Dans la jolie vallée d’Abondance, près de la Suisse, la contrebande a longtemps fait partie de la vie des villageois. Une fête le 9 août dernier a fait revivre ces temps où gabelous et douaniers jouaient à cache-cache dans les montagnes du Chablais.
Frontière franco-suisse à Châtel – Morgins. Crédit J-Luc Vezon.
Par Jean-Luc Vezon.
À Abondance, il y a les vaches qui permettent la production du délicieux fromage AOC au lait cru, les sommets qui font la joie des randonneurs ou les pistes de ski toutes proches des Portes du Soleil. Il y a aussi un lointain passé de contrebande où l’on faisait passer en Suisse viandes et victuailles (très chères chez les Helvètes) et où on faisait passer en douce des produits et denrées recherchées en Haute-Savoie : sel, chocolat, café, tabac, montres et même de l’essence jusque dans les années 60.
« La contrebande fait partie de l’histoire locale depuis le passage du sel au XVIIIe siècle quand la Haute-Savoie faisait partie du royaume de Piémont-Sardaigne », explique Jérôme Phalippou l’ancien douanier, devenu illustrateur de BD et historien du sujet. L’homme à l’origine de la Maison de la douane de Châtel, où l’on peut découvrir les traditions grâce à un centre d’interprétation, est intarissable sur l’histoire de la contrebande en vallée d’Abondance.
Organisée par la mairie avec le soutien d’une association locale, la fête de la contrebande a permis de les faire revivre durant une journée avec notamment la simulation de visites (fouilles) des contrebandiers, l’exposition de véhicules allant faire le plein en Genevois ou l’organisation d’un quiz.

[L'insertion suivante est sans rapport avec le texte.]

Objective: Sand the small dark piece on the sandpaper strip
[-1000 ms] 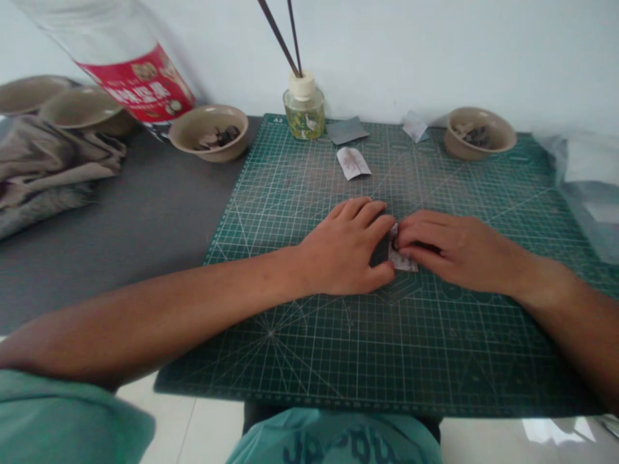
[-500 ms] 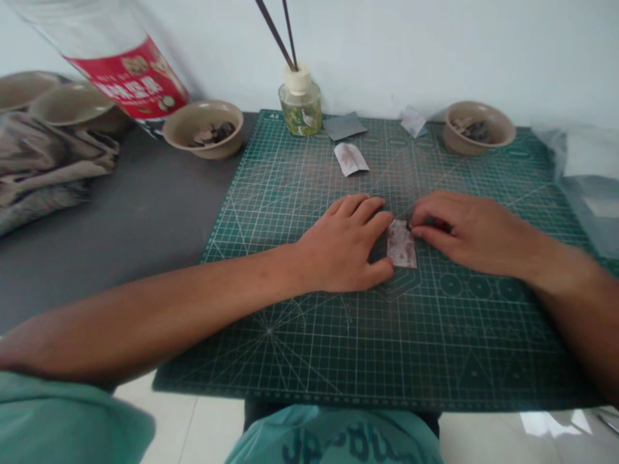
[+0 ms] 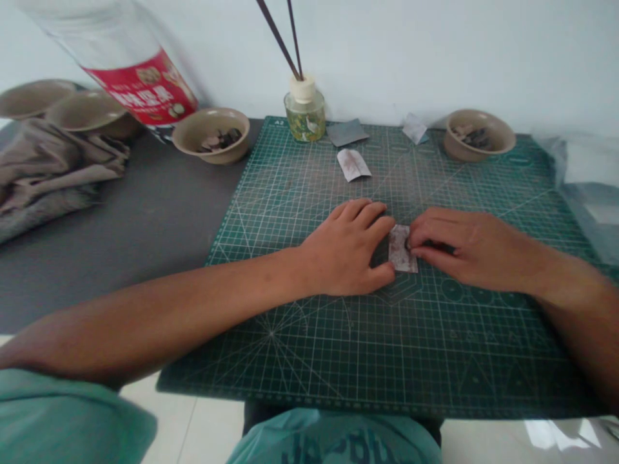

L’illustrateur et dessinateur Jérôme Phalippou a fait d’importantes recherches sur l’histoire de la contrebande en vallée d’Abondance. Crédit photo Jean-Luc Vezon.
Les touristes très nombreux y ont appris des anecdotes étonnantes comme les cochons saoulés à la gnôle pour qu’ils ne grognent pas durant les traversées où les véhicules dont la jauge était interchangeable, ce qui permettait de ramener de l’essence de Suisse en affichant une jauge vide au retour et pleine à l’aller.
Les femmes participaient à ces activités illégales en cachant biens ou denrées dans leurs corsages, jupes ou chignons. Leur fouille était alors réalisée par les épouses des douaniers. Ces derniers connaissaient parfaitement leur territoire ou penthière ; ils devaient être capables de dessiner à main nue les chemins de leurs zones pour traquer sans coup férir les contrebandiers qui risquaient une lourde amende.
Suite à l’ouverture de l’espace Schengen, les contrôles systématiques à la douane franco-suisse ont disparu et la douane de Châtel a fermé en 2009. Les contrebandiers d’hier ont laissé place aux trafiquants de drogues, de contrefaçons ou aux passages de billets tandis que les saisies sont réalisées par la douane volante.
Dans la vallée d’Abondance, au bord du lac de Vonnes, à deux pas de la frontière, la Vieille Douane de Châtel et son centre d’interprétation, ouverts en 2012 grâce au travail de recherche de Jérôme Phalippou, témoignent avec force de ce passé où ces Hauts-Savoyards étaient tous un peu contrebandiers.